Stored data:
┄┄┄┄┄┄┄┄┄┄
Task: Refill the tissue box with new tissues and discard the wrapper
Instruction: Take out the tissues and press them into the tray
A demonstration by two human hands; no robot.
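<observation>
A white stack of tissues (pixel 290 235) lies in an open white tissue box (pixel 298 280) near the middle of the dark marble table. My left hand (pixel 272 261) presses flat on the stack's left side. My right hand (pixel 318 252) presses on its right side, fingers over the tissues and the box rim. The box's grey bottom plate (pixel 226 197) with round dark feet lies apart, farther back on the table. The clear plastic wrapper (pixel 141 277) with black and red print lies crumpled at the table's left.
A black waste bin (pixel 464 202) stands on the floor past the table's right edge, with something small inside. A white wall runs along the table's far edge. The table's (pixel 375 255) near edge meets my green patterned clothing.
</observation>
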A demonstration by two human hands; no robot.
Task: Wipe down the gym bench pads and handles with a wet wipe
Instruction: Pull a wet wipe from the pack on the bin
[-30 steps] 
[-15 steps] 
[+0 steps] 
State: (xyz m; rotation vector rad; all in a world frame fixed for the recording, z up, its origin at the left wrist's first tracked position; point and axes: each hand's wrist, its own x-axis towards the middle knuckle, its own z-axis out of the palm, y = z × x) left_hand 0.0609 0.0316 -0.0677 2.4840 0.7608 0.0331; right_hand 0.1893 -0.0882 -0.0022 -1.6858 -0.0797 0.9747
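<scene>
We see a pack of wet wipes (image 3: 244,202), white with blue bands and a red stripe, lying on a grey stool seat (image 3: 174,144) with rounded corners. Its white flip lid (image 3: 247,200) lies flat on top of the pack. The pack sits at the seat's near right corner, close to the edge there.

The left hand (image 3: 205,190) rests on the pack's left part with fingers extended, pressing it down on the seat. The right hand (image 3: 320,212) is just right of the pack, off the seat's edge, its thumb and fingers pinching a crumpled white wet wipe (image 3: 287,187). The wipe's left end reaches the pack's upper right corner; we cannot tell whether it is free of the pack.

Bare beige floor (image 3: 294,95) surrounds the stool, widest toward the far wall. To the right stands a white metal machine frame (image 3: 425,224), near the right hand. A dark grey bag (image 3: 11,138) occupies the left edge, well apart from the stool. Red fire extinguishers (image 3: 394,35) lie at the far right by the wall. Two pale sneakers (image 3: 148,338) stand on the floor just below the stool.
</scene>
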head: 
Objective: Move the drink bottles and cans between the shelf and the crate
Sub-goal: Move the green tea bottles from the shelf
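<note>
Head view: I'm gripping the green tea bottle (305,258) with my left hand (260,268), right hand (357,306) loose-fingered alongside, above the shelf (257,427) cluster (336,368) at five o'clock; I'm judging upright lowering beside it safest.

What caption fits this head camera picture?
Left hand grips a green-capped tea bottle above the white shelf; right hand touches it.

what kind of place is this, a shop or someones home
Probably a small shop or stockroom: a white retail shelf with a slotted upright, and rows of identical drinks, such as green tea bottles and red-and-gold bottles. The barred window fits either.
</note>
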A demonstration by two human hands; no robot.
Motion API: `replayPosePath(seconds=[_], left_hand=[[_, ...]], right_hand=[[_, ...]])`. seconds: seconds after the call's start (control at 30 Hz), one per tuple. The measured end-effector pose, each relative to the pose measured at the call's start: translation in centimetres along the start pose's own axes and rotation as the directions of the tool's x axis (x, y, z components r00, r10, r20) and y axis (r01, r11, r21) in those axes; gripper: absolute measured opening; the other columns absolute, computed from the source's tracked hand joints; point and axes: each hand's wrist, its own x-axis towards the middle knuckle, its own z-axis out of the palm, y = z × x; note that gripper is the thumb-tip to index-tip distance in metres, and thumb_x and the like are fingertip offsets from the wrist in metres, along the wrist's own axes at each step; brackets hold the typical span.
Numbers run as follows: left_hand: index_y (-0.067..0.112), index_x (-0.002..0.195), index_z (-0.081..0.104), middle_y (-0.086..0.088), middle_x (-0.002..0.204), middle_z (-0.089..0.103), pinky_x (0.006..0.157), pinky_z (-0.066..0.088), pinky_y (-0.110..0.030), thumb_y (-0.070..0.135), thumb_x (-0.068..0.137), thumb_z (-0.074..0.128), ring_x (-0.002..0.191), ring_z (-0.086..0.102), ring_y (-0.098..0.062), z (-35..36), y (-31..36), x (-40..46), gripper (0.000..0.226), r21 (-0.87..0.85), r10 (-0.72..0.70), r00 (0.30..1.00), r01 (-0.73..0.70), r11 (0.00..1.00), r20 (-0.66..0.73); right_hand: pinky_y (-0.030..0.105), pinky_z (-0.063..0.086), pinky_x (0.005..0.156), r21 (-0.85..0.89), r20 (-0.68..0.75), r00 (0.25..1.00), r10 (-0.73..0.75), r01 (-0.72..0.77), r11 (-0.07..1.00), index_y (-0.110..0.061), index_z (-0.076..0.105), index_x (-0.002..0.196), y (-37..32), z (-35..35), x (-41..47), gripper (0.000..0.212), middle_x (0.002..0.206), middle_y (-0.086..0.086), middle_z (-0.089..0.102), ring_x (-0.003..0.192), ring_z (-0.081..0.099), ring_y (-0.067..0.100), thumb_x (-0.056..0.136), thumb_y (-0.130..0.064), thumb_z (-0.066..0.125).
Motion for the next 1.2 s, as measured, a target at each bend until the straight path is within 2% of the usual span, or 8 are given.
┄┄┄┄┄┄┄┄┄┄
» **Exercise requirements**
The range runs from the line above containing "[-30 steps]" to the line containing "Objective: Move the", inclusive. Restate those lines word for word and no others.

» **The answer**
[-30 steps] 
[-15 steps] 
[+0 steps] 
State: (xyz m; rotation vector rad; all in a world frame fixed for the recording, z up, its origin at the left wrist's first tracked position; point and axes: each hand's wrist, its own x-axis towards the middle knuckle, its own z-axis out of the palm, y = z × x) left_hand 0.0609 0.0316 -0.0677 2.4840 0.7608 0.0331; right_hand 0.1893 -0.0882 -0.0022 -1.6858 -0.0797 0.9747
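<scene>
We see a pack of wet wipes (image 3: 244,202), white with blue bands and a red stripe, lying on a grey stool seat (image 3: 174,144) with rounded corners. Its white flip lid (image 3: 247,200) lies flat on top of the pack. The pack sits at the seat's near right corner, close to the edge there.

The left hand (image 3: 205,190) rests on the pack's left part with fingers extended, pressing it down on the seat. The right hand (image 3: 320,212) is just right of the pack, off the seat's edge, its thumb and fingers pinching a crumpled white wet wipe (image 3: 287,187). The wipe's left end reaches the pack's upper right corner; we cannot tell whether it is free of the pack.

Bare beige floor (image 3: 294,95) surrounds the stool, widest toward the far wall. To the right stands a white metal machine frame (image 3: 425,224), near the right hand. A dark grey bag (image 3: 11,138) occupies the left edge, well apart from the stool. Red fire extinguishers (image 3: 394,35) lie at the far right by the wall. Two pale sneakers (image 3: 148,338) stand on the floor just below the stool.
</scene>
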head: 
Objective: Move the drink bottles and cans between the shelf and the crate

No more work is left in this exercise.